To do: Only the stretch of the listing below that runs from the line with "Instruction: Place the" through the line with "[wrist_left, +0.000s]" is to be printed, exactly and with both ends.
---------- Dataset excerpt ----------
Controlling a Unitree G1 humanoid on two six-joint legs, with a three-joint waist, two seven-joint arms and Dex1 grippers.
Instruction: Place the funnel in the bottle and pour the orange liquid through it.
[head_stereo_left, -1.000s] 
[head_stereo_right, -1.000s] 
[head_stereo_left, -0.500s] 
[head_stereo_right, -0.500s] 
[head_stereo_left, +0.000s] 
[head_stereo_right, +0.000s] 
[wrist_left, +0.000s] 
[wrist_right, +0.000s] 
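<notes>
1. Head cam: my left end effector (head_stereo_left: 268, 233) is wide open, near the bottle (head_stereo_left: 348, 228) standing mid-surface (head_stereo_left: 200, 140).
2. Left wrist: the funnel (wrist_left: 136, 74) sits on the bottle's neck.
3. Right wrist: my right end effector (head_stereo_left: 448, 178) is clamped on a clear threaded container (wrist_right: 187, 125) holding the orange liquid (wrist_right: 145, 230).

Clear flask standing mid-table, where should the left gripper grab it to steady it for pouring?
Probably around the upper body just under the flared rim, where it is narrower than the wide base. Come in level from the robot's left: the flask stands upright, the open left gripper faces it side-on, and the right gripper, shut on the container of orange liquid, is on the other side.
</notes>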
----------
Expected answer:
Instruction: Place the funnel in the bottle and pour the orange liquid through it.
[head_stereo_left, -1.000s] 
[head_stereo_right, -1.000s] 
[head_stereo_left, -0.500s] 
[head_stereo_right, -0.500s] 
[head_stereo_left, +0.000s] 
[head_stereo_right, +0.000s] 
[wrist_left, +0.000s] 

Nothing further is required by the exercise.